As it happens, at least so far, my efforts to concentrate on what I am eating and in particular to cut out white and processed carbs has kept the scale ticking over at an unprecedented rate of knots. Hm, maybe doing some of that previously might have been an advantage. However, one measure which I have quite enjoyed is the thermometer pants. The idea is to get a pair of fitted pants (I took from this that tracky dacks would defeat the purpose) which are one to two sizes too small for you. The idea is that you try them on again every so often and you begin to notice that at first you can’t get them past your thighs, and then one time you can’t get them past your hips, and then you can put them on but can’t get close to doing them up etc. I chose a pair of jeans that were probably only a size too small. I had bought them because they were a super bargain and the tag misrepresented the actual size of the item (I hate that). As such, though I wear some items that have the same size written on them, when I tried in early January I couldn’t get them past my thighs. Even if you know something is too small, forcing yourself to actually see how far you can get into it is pretty demoralising.
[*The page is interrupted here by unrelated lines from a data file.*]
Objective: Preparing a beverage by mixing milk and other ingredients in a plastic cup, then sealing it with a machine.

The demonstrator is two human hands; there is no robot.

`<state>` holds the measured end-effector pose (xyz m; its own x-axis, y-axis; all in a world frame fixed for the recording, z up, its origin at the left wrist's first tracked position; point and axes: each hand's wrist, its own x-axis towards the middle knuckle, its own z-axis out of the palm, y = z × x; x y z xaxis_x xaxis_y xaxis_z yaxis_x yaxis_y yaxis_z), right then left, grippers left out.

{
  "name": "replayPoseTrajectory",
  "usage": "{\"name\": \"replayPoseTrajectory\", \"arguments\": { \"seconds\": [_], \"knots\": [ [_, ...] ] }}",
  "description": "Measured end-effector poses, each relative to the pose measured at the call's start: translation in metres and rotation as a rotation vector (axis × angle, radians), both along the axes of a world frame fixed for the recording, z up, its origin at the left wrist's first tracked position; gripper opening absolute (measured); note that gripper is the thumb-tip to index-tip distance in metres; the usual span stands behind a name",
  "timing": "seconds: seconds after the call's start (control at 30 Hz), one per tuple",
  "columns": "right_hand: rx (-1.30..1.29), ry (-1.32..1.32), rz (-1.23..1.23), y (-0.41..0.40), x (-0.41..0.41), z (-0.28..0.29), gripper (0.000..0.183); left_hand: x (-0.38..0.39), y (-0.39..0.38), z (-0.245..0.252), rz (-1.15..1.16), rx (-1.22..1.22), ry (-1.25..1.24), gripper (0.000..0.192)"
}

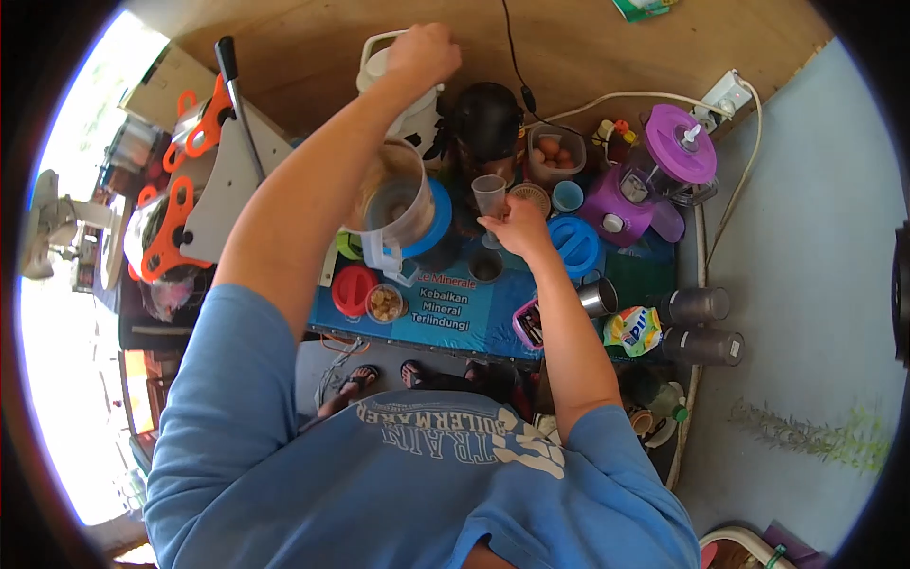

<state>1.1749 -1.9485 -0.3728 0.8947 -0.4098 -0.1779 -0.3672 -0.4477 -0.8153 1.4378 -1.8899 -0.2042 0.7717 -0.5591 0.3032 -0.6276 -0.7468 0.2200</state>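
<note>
My left hand (426, 53) is at the top of a white flask with black patches (421, 117) and a carrying handle; its fingers are partly hidden, and their grip is unclear. In my right hand (522, 227) is a clear plastic cup (488, 190), held upright by its side. Just below that cup, a dark tumbler (485, 265) stands on the table. A large clear plastic pitcher (402, 203) sits beneath my left forearm, beside a round blue lid (437, 220). Close to my right hand are a light blue cup (568, 195) and a black-topped container (487, 117).
A purple blender (665, 171), a tub of eggs (551, 158) and a blue lid (574, 245) occupy the right side. Nearer me are a red-lidded container (354, 290) and a cup of brown pieces (385, 304). A lever-handled machine (231, 185) stands left. Cables run along the wall.
</note>
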Motion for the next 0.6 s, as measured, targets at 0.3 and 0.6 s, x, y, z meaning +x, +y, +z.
{"name": "replayPoseTrajectory", "arguments": {
  "seconds": [0.3, 0.6],
  "knots": [
    [-0.111, -0.040, -0.085, -0.003, 0.046, -0.038, 0.046, 0.040, -0.038, -0.040, -0.514, 0.447, 0.262, 0.076],
    [0.116, -0.056, -0.077, -0.007, 0.055, -0.056, 0.041, 0.033, -0.058, -0.045, -0.428, 0.641, 0.363, 0.087]
  ]
}}
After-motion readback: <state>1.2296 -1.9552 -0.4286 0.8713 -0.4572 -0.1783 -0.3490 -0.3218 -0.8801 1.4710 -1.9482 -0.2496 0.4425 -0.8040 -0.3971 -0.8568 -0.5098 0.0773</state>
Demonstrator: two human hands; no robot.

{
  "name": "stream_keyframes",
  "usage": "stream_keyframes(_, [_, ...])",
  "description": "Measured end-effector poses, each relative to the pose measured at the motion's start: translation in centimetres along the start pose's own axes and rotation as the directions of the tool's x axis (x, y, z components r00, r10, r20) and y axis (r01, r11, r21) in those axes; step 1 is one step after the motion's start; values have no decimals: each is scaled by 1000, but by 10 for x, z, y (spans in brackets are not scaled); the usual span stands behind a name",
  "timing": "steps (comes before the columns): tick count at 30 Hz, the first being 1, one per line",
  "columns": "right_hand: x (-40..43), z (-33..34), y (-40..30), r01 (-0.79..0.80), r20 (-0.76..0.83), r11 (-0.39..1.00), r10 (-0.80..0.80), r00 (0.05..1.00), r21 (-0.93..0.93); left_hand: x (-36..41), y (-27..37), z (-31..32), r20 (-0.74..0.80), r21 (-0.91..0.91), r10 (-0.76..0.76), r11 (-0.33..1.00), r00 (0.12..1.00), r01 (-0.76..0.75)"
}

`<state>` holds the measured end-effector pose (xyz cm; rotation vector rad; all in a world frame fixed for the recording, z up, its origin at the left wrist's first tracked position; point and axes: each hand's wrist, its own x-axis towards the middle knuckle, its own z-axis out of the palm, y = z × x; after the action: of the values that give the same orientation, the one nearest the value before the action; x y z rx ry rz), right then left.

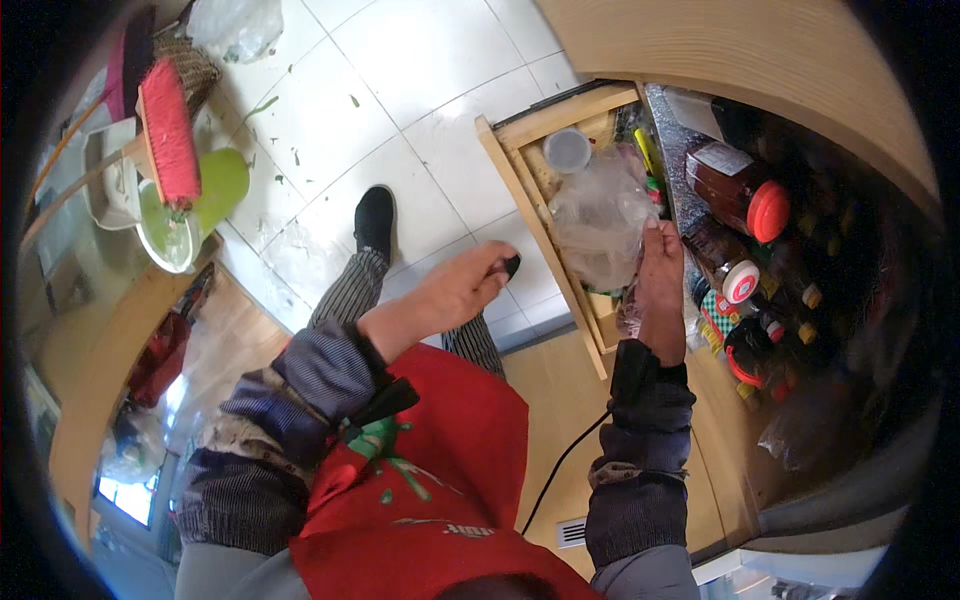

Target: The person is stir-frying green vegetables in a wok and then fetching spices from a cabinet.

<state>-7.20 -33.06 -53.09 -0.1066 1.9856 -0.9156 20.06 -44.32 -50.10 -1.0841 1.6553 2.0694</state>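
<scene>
My left hand [465, 285] is raised over the floor beside the drawer, its fingers closed around a small black object [512, 266], too hidden to name. My right hand [660, 259] reaches over the right side of an open wooden drawer [536, 202], thumb and fingertips pinching the edge of a clear plastic bag [604, 217]. That crumpled bag fills much of the drawer. Near the drawer's far end stands a round translucent container [567, 150], and a yellow-green object [646, 152] lies by the bag.
Right of the drawer, a counter holds a red-lidded jar [724, 187], a white-lidded jar [720, 259] and several bottles. At left are a red-bristled broom [171, 135], a green bin [225, 180] and a dustpan [112, 176]. Green scraps litter the tiled floor [360, 150].
</scene>
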Motion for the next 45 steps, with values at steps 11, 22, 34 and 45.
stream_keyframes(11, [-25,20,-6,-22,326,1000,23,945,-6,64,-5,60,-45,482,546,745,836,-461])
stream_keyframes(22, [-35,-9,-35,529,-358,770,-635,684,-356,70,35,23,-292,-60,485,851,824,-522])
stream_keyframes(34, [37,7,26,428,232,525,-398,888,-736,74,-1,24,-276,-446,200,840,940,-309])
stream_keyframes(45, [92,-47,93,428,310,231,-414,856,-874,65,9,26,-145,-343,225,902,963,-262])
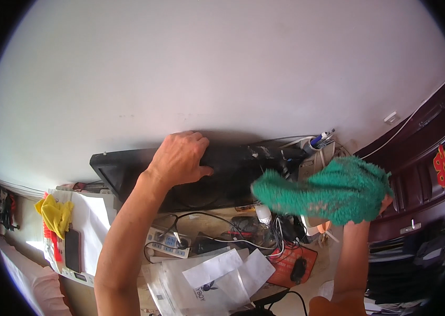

(Heh, I just remembered an occasion when I was in my late teens/early twenties and I tried on some shorts and had to get a size 14 to fit. I remarked to my friend that if I had to resort to a size 14 to get it to fit me then they were being wholly unreasonable with their sizing and I would refuse to buy their clothes! Ahh look at the naive little poppin)

Anyway, although I had been feeling much more comfortable in my clothes and retiring an item or two at the top of the range, I hadn’t tried on the thermometers for a while. At last try they had not managed to get over the hips. I was going through the wardrobe looking for replacements for recently retired items of work clothing when I saw the thermometers lurking. On a whim I decided to see how they went. To my great surprise, I managed to get the zip up and the button fastened. Now, by no means would you say they *fit*. There was some incidence of muffin-toppage, and I don’t know what the tensile strength of the denim was to be able to cope under the onslaught for very long. But I was thrilled. At this rate in another fortnight or so I will be on the lookout for new thermometers.

So far I have found it a particularly good measure of my progress, so next time I am tempted to go with both bottom and top thermometers and might pull out one of my funky button-up shirts whose buttons haven’t met in a while and see if they can prompt similarly successful progress.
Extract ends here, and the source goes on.